## Your objective
A verbatim repetition of the data below is requested, without images.

## Data extract
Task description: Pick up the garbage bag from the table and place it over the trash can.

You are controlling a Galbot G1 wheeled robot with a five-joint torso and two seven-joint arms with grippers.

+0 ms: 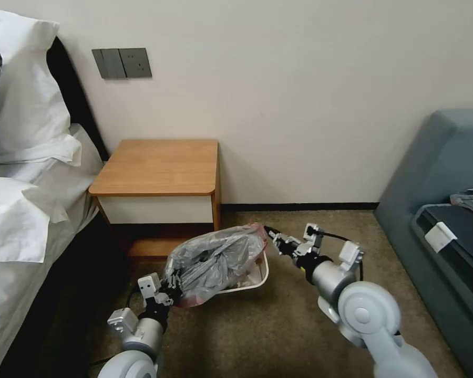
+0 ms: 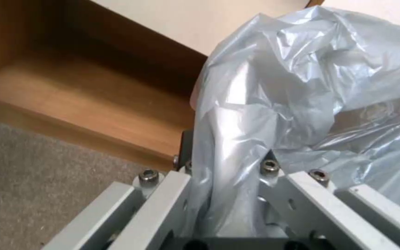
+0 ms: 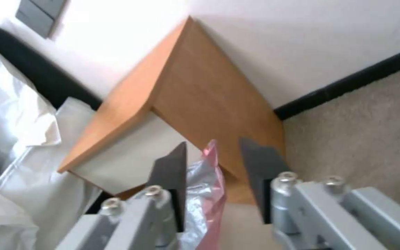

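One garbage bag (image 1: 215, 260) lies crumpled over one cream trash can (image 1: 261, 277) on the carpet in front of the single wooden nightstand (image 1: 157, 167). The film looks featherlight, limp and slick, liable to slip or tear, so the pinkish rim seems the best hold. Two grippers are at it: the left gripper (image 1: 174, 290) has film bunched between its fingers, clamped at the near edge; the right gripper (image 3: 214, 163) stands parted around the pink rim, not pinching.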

## Task solution
Task description: Pick up the garbage bag from the table and place it over the trash can.

You are controlling a Galbot G1 wheeled robot with a five-joint torso and two seven-joint arms with grippers.

+0 ms: 
+0 ms: 
+0 ms: 

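One garbage bag (image 1: 215, 260) lies crumpled over one cream trash can (image 1: 261, 277) on the carpet in front of the single wooden nightstand (image 1: 157, 167). The film looks featherlight, limp and slick, liable to slip or tear, so the pinkish rim seems the best hold. Two grippers are at it: the left gripper (image 1: 174, 290) has film bunched between its fingers, clamped at the near edge; the right gripper (image 3: 214, 163) stands parted around the pink rim, not pinching.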

The required output has been given.